Sottovoce qualcuno dice che il suo obiettivo vero sia Palazzo Chigi


“Non avete ancora capito dove punta Renato Soru”. Sono parole di un importante dirigente del Pd sardo. Uno che dovrebbe essere amico del governatore e che non ha dubbi nel dire che il tycoon sardo punta direttamente a sostituire Veltroni quale candidato alla presidenza del Consiglio alle prossime politiche.

Un’idea incredibile? Per niente. Guardiamo i giornali e le tv degli ultimi mesi. Oggi il governatore della Sardegna è diventato il volto buono e presentabile del Pd. Ostinato, con il fisico giusto (alto, ben vestito, ascetico), senza alcun contradditorio sulla grande stampa. Senza nessuno che ne metta in dubbio gli effettivi risultati (a parte l’Unione Sarda, come direbbe l’ossessionato Giorgio Melis).

Non c’è giorno dove Soru non compaia pensoso e incazzato su qualche rotocalco. Non c’è volta dove Mr Tiscali non dica che ha a cuore i ragazzi dell’Isola (che continuano a scappare via, andrebbe detto) o che in Sardegna è cominciata la redistribuzione del reddito (boh), almeno dalla prossima ipotetica finanziaria.

E’ rupture in salsa nuragica, come scrive il Foglio oggi. L’uomo solo al comando (definizione dell’amico Sole 24 ore) ha ottimi rapporti con Veltroni, con Letta e con D’Alema. Ha un giornale suo, l’Unità, e i sorrisi emozionati dei grandi quotidiani nazionali. E’ in armonia con Carlo De Benedetti, vero king maker della sinistra italiana. Come dire: i tasselli sono al posto giusto per guardare veramente in alto. Molto, molto in alto.

Forte di questi contatti, Soru ha rotto ogni indugio e attende le contromosse del Pdl per poi agire definitivamente.
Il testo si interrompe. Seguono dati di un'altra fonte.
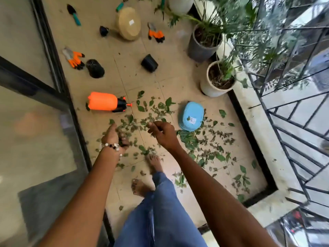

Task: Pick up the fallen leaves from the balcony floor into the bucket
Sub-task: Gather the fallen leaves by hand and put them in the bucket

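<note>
Here, a glass door in a dark frame is seen along the left edge, beside a floor of pale matte tiles. An orange plastic spray bottle is laid on its side on the tiles, its long axis running left to right and its nozzle pointed right toward the scattered leaves. Nearer the top, orange-and-grey garden gloves, small black plastic pots tipped on their sides and a round tan woven basket turned upside down are spread about.

The left hand, with a beaded bracelet at its wrist, is held palm up, its fingers curled round a small clump of dark, crumpled leaves. The right hand is held just beside it, fingertips pinched together; whether a leaf is gripped cannot be told through the blur. Bare feet and blue denim trouser legs are seen below both hands.

The leaves, flat and oval, some glossy green and others dull and shrivelled, are strewn over the tiles in front of and to the right of the feet, pointing every way. The bucket, light blue smooth plastic with rounded corners, is stood upside down among them, its base upward with a small label and one leaf on it.

At the right, grey and white planters with feathery plants are set against a dark metal railing.
</note>
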Tool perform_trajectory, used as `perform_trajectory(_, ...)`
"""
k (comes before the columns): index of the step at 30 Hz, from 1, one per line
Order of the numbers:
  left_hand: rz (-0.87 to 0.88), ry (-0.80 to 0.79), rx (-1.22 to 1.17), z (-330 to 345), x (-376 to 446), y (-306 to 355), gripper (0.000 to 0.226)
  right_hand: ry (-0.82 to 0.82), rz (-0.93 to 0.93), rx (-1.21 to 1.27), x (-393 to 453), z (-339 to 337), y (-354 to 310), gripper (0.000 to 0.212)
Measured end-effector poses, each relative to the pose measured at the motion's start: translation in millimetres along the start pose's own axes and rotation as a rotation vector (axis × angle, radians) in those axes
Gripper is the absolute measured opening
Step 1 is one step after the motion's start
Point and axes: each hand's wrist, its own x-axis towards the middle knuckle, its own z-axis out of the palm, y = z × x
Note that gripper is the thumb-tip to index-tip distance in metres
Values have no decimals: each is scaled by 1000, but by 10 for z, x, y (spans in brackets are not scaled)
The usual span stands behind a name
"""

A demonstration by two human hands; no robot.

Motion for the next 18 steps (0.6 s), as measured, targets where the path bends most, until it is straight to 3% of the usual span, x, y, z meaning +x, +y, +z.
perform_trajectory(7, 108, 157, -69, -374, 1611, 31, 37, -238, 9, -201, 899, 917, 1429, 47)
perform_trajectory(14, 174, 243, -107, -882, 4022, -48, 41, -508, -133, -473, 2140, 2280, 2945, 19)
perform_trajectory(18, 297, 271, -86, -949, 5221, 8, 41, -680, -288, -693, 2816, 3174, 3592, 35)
Solo Beppe Pisanu fa veramente paura al governatore. Se il capo della commissione antimafia decidesse di cambiare idea, la favola soriana potrebbe subire una brusca frenata.

Così si scoprirebbero molte, moltissime cose. Alcune le ha ricordate stamattina Paolo Maninchedda che dal nuovo mito soriano non si fa incantare per niente. Non solo l’industria a pezzi, ma anche la questione morale che, se tocca la sinistra, non vale niente.